El punto saliente de la estadía del secretario de Asuntos Estratégicos de Bolsonaro fue el encuentro el viernes con el presidente Fernández, que se confirmó cuando el Almirante ya había llegado a Buenos Aires. Fue una cena de dos horas y media en la quinta de Olivos que sirvió no solo para limar asperezas, sino que ambos repasaron punto por punto las agendas de cooperación en marcha entre los ministerios de los países.

"No perdamos más tiempo. Tuvimos un año de desencuentros, y es momento de dejarlo atrás. Hay un interés superior que es trabajar juntos", le dijo Fernández a Rocha, según pudo reconstruir este diario.
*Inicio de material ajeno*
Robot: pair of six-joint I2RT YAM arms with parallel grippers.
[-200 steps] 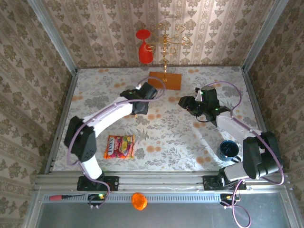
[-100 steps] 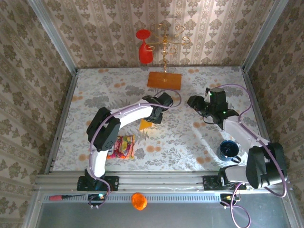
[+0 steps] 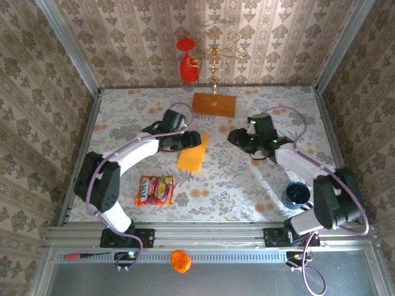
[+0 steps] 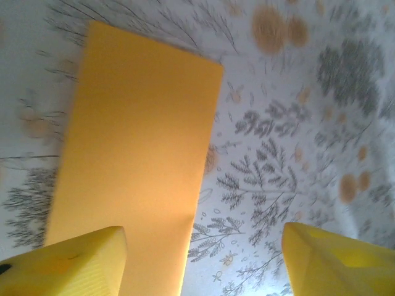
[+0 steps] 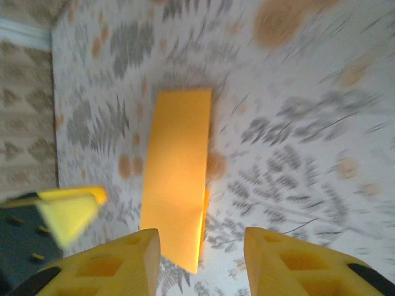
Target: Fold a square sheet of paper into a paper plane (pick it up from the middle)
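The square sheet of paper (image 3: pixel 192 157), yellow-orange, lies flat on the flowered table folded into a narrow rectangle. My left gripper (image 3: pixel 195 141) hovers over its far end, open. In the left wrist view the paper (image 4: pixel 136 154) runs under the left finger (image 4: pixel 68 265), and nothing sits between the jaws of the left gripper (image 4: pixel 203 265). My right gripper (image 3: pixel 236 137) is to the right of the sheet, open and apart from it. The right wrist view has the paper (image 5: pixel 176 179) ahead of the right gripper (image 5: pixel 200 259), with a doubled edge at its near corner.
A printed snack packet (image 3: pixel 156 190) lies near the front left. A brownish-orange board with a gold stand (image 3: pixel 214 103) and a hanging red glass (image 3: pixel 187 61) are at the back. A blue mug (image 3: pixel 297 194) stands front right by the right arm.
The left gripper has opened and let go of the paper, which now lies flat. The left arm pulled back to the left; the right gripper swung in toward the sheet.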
Fueron partícipes de la cena Daniel Scioli, embajador de Argentina en Brasil; el secretario de Asuntos Estratégicos de Argentina, Gustavo Beliz; y el nuevo embajador de Brasil en Buenos Aires, Reinaldo Salgado.

La visita de Rocha, evaluada por un estrecho colaborador del Presidente como un "enorme gesto de buena voluntad de Brasil para consolidar el trabajo conjunto", pudo haber sido el paso previo al esperado primer cara a cara entre Fernández y Bolsonaro. El presidente argentino y Rocha hablaron de la posibilidad de concretar el primer encuentro presencial entre presidentes en las próximas semanas, posibilidad que entusiasmó a Fernández.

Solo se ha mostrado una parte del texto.